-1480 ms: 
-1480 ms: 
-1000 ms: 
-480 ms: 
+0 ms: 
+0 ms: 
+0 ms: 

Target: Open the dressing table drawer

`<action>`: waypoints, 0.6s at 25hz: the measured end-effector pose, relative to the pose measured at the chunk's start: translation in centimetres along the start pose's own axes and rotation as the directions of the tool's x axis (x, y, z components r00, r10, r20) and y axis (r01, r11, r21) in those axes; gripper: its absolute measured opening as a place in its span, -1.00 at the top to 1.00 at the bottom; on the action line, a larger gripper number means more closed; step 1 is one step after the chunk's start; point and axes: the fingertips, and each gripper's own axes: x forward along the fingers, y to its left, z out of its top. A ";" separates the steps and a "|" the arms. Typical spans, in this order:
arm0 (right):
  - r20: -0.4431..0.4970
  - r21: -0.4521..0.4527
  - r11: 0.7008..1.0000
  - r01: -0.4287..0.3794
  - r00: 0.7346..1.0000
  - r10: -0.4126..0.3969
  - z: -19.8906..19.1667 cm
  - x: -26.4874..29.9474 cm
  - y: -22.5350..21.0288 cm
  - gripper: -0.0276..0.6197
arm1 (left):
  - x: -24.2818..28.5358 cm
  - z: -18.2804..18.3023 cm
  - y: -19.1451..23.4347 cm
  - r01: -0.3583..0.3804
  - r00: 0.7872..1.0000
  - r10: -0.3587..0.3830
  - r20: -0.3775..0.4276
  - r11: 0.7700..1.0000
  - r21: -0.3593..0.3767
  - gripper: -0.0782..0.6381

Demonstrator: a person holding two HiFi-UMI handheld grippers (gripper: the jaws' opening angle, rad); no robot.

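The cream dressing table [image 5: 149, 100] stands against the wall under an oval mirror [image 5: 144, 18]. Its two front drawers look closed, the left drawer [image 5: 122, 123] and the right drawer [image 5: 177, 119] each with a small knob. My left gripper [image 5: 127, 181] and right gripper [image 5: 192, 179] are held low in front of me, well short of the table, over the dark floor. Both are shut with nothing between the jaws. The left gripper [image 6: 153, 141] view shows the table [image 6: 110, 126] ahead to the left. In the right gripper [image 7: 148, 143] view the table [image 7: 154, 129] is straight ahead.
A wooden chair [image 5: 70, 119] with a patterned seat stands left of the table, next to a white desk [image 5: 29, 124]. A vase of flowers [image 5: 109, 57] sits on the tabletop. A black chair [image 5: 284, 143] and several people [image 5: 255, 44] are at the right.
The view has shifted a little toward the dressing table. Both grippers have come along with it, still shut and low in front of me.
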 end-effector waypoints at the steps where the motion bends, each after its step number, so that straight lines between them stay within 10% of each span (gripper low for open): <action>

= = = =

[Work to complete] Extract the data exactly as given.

[Response]
-1480 ms: 
-1480 ms: 
-1000 ms: 
-480 ms: 
+0 ms: 
+0 ms: 
+0 ms: 

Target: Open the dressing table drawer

`<action>`: waypoints, 0.6s at 25hz: the measured end-effector pose, relative to the pose measured at the chunk's start: translation in centimetres along the start pose's own axes and rotation as the directions of the tool's x axis (x, y, z components r00, r10, r20) and y axis (r01, r11, r21) in those axes; gripper: its absolute measured opening as a place in its span, -1.00 at the top to 1.00 at the bottom; on the action line, a larger gripper number means more closed; step 1 is one step after the chunk's start; point and axes: the fingertips, and each gripper's own axes: x forward along the fingers, y to its left, z out of its top. A ";" separates the steps and a "|" the arms. Typical spans, in this order:
arm0 (right):
  - r20: -0.4431..0.4970
  - r21: -0.4521..0.4527
  - r11: 0.7008..1.0000
  - r01: -0.4287..0.3794
  - r00: 0.7346..1.0000
  - r10: -0.4126..0.3969
  - z: -19.8906..19.1667 cm
  - x: -26.4874..29.9474 cm
  - y: -22.5350..21.0288 cm
  - gripper: -0.0276..0.6197
arm1 (left):
  - x: -24.2818..28.5358 cm
  - z: -18.2804..18.3023 cm
  - y: -19.1451..23.4347 cm
  - r01: -0.3583..0.3804
  - r00: 0.7872..1.0000
  - r10: -0.3587..0.3830
  - r20: -0.3775..0.4276
  - r11: 0.7700..1.0000
  - r21: -0.3593..0.3767
  - gripper: -0.0782..0.6381

Demonstrator: a person holding two HiFi-UMI handheld grippers (gripper: the jaws' opening angle, rad); no robot.

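The cream dressing table [image 5: 149, 100] stands against the wall under an oval mirror [image 5: 144, 18]. Its two front drawers look closed, the left drawer [image 5: 122, 123] and the right drawer [image 5: 177, 119] each with a small knob. My left gripper [image 5: 127, 181] and right gripper [image 5: 192, 179] are held low in front of me, well short of the table, over the dark floor. Both are shut with nothing between the jaws. The left gripper [image 6: 153, 141] view shows the table [image 6: 110, 126] ahead to the left. In the right gripper [image 7: 148, 143] view the table [image 7: 154, 129] is straight ahead.
A wooden chair [image 5: 70, 119] with a patterned seat stands left of the table, next to a white desk [image 5: 29, 124]. A vase of flowers [image 5: 109, 57] sits on the tabletop. A black chair [image 5: 284, 143] and several people [image 5: 255, 44] are at the right.
The view has shifted a little toward the dressing table. Both grippers have come along with it, still shut and low in front of me.
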 end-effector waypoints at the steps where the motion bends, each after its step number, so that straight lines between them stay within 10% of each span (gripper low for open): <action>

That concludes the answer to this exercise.